_Task requirements_.
Quote exactly, and only, the lines of the material below from the line with "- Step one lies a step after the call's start" through the line with "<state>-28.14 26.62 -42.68".

_Exercise data_.
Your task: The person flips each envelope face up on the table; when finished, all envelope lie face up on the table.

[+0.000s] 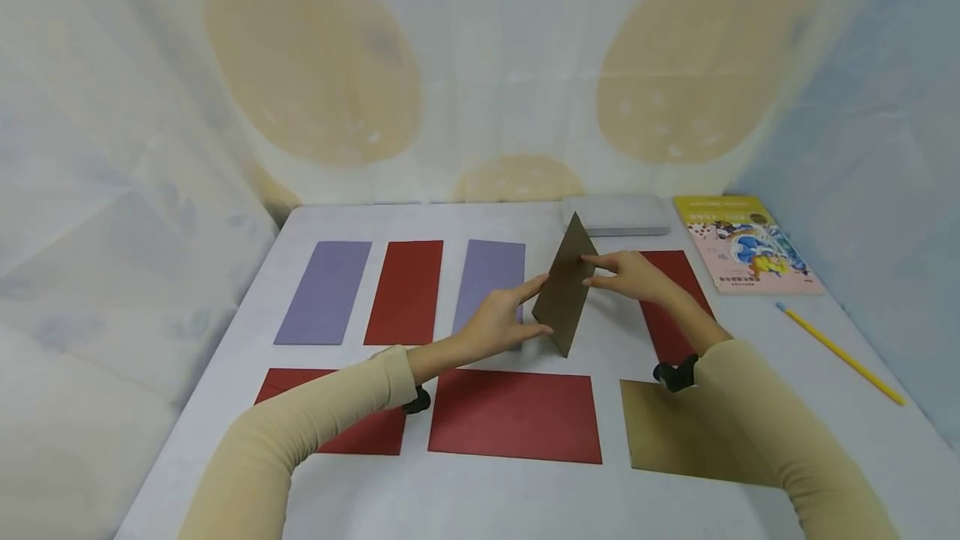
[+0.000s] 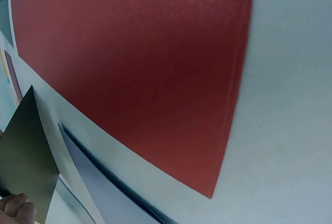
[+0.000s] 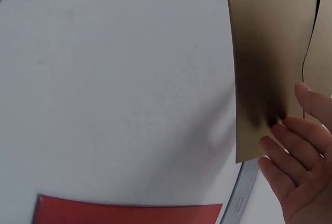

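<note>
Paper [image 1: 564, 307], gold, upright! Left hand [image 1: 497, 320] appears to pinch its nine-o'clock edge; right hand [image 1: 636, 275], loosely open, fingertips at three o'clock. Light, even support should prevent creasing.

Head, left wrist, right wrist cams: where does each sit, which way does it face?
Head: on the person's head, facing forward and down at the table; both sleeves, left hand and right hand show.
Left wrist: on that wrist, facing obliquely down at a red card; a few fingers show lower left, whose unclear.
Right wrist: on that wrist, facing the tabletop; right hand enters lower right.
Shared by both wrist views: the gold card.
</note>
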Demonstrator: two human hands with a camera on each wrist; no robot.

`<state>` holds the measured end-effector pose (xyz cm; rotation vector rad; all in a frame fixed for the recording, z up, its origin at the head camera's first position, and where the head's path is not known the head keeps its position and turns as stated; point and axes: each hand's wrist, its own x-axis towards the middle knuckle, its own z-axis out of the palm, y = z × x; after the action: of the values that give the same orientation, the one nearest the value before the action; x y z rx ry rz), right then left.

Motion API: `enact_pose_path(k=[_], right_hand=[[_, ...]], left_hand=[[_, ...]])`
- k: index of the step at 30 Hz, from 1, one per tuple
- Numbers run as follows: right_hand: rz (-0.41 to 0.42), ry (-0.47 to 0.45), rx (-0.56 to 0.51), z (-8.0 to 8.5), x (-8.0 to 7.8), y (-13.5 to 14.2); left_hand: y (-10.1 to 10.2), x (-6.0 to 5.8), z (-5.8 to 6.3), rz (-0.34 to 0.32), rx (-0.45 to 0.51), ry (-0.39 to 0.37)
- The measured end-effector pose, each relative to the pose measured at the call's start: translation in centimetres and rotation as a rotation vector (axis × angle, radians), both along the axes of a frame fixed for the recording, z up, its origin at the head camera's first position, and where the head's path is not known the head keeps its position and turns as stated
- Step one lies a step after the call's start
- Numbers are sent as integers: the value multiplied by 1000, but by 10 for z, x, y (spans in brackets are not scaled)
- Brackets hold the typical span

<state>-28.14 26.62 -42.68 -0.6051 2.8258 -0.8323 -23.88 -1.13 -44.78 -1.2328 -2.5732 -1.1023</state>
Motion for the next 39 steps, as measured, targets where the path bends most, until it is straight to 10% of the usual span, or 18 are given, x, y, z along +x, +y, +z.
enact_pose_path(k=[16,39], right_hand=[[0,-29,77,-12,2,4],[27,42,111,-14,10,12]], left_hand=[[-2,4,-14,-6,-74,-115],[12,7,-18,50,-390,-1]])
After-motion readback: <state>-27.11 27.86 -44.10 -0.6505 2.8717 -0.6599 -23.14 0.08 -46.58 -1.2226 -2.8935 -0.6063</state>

_Answer for the task_.
- Step one lies a step after the call's start
- Numbers are sent as integers: the value multiplied by 1000, but by 10 for z, x, y (spans in brackets are not scaled)
- Brackets hold the typical span

<state>-28.14 26.62 -42.68 -0.6051 2.8258 -0.8323 -23.88 -1.13 -44.78 -1.2328 -2.5732 -1.1023</state>

The output requires no additions.